Officials gathered in the desert near Primm on Wednesday to mark the start of construction on Nevada’s newest and largest solar power array.

The Silver State South project, on 2,500 acres of federal land 50 miles south of Las Vegas, is expected to generate 250 megawatts of electricity, enough to supply up to 80,000 homes.

Southern California Edison will buy power from the array once it goes online.

Neil Kornze, director of the U.S. Bureau of Land Management, attended Wednesday’s ground breaking with executives from Southern California Edison and the developers of the array, Arizona-based First Solar Inc. and Florida-based NextEra Energy Resources.

First Solar is building the array and NextEra will own it when it’s finished in 2016 not far from where Interstate 15 crosses into California. The project is expected to generate 300 construction jobs, but just 10 people will be needed to operate it.

Silver State South will surround an existing, 600-acre field of solar panels known as Silver State North, which went online in 2012 as the nation’s first large-scale solar power plant built on public land. That 50-megawatt facility, also built by First Solar and owned by NextEra, sells its power to NV Energy, which mostly uses it to supply customers in the Las Vegas Valley — at least during the day.

The power from Silver State North is among some of the most expensive in NV Energy’s portfolio, and it accounts for less than 1 percent of the utility’s capacity in Nevada. But buying solar helps the utility meet a mandate that requires at least one-quarter of the power it delivers to come from renewable sources by 2025.

Though First Solar’s photo-voltaic panels do not generate power at night and their efficiency is reduced on cloudy days, they have no moving parts, require little maintenance and get all their fuel for free from the sun.

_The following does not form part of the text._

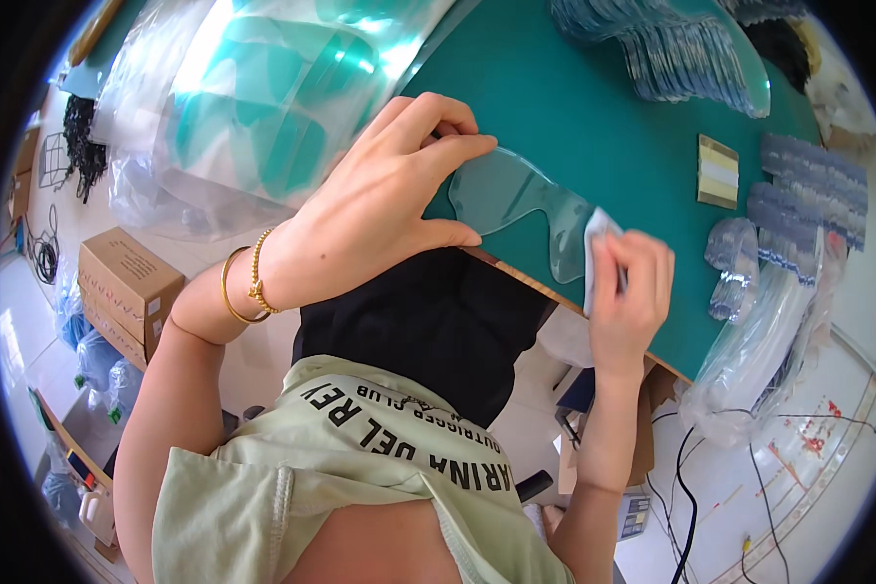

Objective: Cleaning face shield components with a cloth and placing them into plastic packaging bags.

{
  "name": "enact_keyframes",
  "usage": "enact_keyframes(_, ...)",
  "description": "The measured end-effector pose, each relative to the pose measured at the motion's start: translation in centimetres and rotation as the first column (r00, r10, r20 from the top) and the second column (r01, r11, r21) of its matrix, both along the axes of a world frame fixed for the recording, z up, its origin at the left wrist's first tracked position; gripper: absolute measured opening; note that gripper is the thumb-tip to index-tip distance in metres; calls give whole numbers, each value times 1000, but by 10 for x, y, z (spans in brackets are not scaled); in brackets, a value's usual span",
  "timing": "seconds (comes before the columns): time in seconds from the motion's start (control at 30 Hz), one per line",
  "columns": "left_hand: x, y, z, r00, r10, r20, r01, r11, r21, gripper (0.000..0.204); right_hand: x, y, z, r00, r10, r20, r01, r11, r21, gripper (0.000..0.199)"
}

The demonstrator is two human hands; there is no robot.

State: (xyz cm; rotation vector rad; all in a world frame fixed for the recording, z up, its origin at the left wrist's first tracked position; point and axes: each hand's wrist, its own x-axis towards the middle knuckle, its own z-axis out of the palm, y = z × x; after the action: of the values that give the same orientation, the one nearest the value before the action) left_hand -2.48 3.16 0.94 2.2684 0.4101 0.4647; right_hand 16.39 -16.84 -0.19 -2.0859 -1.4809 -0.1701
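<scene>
A clear, curved plastic goggle lens (511, 195) with a nose notch is held above the near edge of the green table (555, 117). My left hand (370, 195) has its thumb and forefinger closed on the lens's left end, at opposite edges. At the other end, my right hand (633, 292) pinches a folded white cloth (602, 234) against the lens rim. The right fingers are slightly smeared by motion. How far the cloth wraps behind the lens is hidden.
Large clear plastic sheeting (253, 107) covers the table's left side. Stacked clear lenses (676, 58) stand at the far right, with more stacks (813, 195) nearer. A small yellowish block (717, 172) lies beside them. A cardboard box (131, 287) and cables (691, 506) are on the floor.
</scene>
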Motion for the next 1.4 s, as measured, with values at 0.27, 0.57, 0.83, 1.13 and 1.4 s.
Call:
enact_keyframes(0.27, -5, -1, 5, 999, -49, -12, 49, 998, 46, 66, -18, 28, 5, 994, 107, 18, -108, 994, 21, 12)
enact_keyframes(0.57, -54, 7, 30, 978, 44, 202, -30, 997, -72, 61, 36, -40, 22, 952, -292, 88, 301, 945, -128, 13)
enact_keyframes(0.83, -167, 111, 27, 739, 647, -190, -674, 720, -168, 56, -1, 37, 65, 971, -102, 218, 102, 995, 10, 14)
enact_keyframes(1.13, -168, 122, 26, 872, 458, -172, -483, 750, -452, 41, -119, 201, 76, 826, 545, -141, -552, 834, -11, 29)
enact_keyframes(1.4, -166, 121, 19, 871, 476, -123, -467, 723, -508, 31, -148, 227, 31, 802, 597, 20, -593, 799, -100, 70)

Nevada has seen about $2.3 billion invested so far in solar power generation in the state, most of it in the form of utility-scale projects such as Silver State South, according to the Clean Energy Project, a nonprofit, nonpartisan group that promotes investment in energy efficiency and renewable energy in Nevada and the West.

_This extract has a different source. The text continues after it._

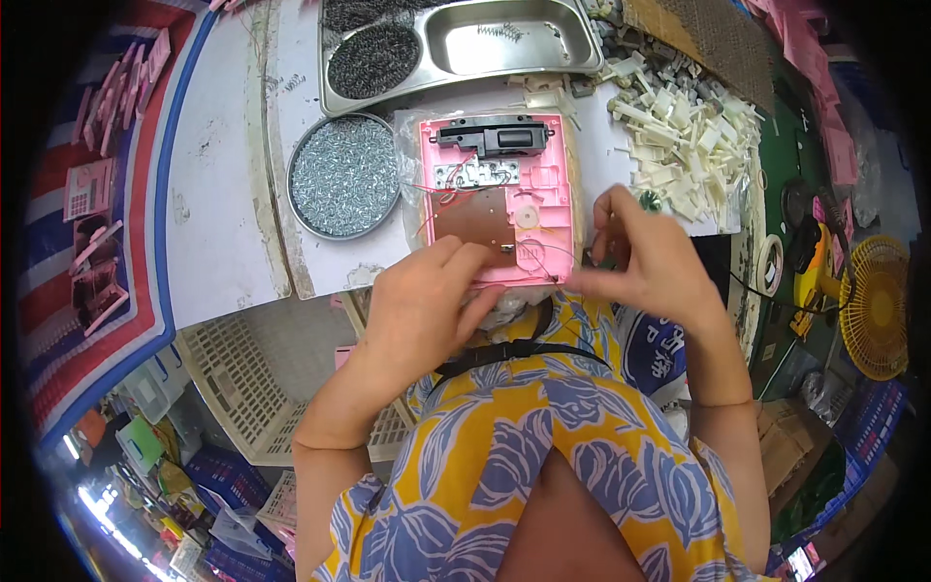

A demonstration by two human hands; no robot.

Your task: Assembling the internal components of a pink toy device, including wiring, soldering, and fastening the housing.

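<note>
Open casing (543, 165) sits on the table (213, 223) straight ahead, circuit board (472, 215) in its near half, speaker block (495, 136) at its far end. Round dish of screws (344, 177) just left of it. Steel tray (465, 44) behind both, springs in its left compartment. Heap of plastic clips (684, 145) to the right. Left hand (427, 291) and right hand (645, 257) at the casing's near edge.

The left hand (427, 301) rests on the near edge of a pink plastic housing (499, 194) lying open on the desk (223, 233). The right hand (650, 257) pinches thin wires beside it. A round tray of screws (344, 177) stands to the left.
</note>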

Nevada now ranks fourth in the nation for solar power production, trailing only California, Arizona and New Jersey in terms of total generating capacity.

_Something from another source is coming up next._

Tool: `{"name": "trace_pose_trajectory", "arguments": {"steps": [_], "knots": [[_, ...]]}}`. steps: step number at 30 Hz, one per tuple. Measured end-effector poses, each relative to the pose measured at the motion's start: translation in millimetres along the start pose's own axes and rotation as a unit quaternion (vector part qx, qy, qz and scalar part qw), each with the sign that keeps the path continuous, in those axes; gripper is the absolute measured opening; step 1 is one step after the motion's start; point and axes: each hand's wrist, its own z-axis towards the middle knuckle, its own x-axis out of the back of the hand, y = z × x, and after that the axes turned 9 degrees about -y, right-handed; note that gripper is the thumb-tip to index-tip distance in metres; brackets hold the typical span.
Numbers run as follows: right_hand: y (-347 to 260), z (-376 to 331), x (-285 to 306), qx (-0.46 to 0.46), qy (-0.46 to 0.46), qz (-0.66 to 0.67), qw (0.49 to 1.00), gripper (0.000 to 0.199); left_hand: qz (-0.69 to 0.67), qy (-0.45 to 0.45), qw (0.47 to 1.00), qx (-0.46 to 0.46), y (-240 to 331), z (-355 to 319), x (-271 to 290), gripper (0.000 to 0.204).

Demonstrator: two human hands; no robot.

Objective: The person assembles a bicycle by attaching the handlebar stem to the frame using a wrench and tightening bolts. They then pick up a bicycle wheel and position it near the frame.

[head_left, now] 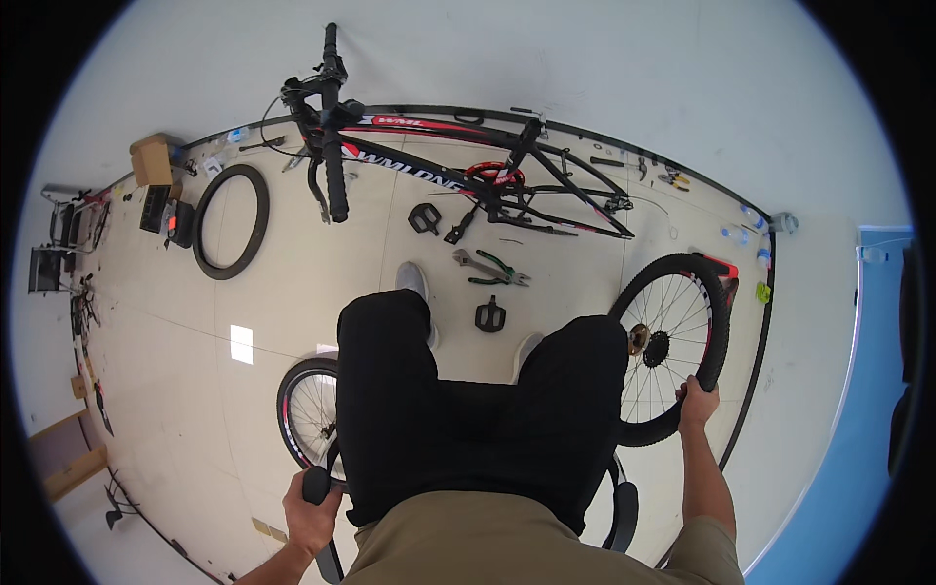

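Note:
My right hand is closed round the tyre of a bicycle wheel, which stands beside my right knee with its sprocket cluster showing. On my left, my left hand is wrapped about the front end of a black chair armrest; some of its fingers are hidden. Just beyond that hand is a second wheel, partly covered by my left leg. Ahead of my feet lie an adjustable wrench, green-handled pliers and two black pedals.
A black and red bicycle frame with handlebars leans along the far wall. Left of it lies a loose tyre near an opened cardboard box. Plastic bottles and small tools line the wall at far right.

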Motion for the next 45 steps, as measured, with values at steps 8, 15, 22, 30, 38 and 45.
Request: {"name": "trace_pose_trajectory", "arguments": {"steps": [8,15,22,30,38,45], "knots": [[-10.5,7.3,-1.1,-0.017,-0.005,-0.012,1.000,0.015,0.027,-0.003,1.000,0.009,-3.0,-4.6,-0.9,0.050],[-28.1,23.6,2.3,-0.029,-0.023,-0.045,0.998,0.016,0.055,-0.010,0.997,0.051,21.8,-16.2,-5.0,0.051],[-49.6,29.8,0.1,-0.038,-0.042,-0.070,0.996,0.016,0.081,0.008,0.996,0.032,12.0,-35.2,-18.9,0.045],[-54.7,14.4,-3.1,-0.043,-0.057,-0.067,0.995,0.016,0.027,0.024,0.997,0.062,-43.0,-67.5,-33.7,0.042],[-32.6,9.2,8.6,-0.010,-0.061,-0.057,0.996,0.017,-0.006,0.036,0.999,0.036,-90.1,-105.7,-41.6,0.042],[-18.4,10.2,7.9,0.087,-0.046,-0.131,0.986,0.018,0.044,0.045,0.997,0.036,-102.9,-127.5,-30.6,0.045]]}}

In addition to Silver State South, new solar arrays are under construction in the Eldorado Valley south of Boulder City, on Moapa Pauite tribal land along I-15 north of Las Vegas, and outside the Nye County seat of Tonopah. Several more projects have been proposed in the southern half of the state.

First Solar now has five utility-scale solar projects in development, construction or operation in Southern Nevada alone. The company broke ground in March on the array for the Moapa Band of Pauites that, at 250 megawatts, will rank alongside Silver State South as Nevada’s largest solar facility — at least until the next big thing comes along.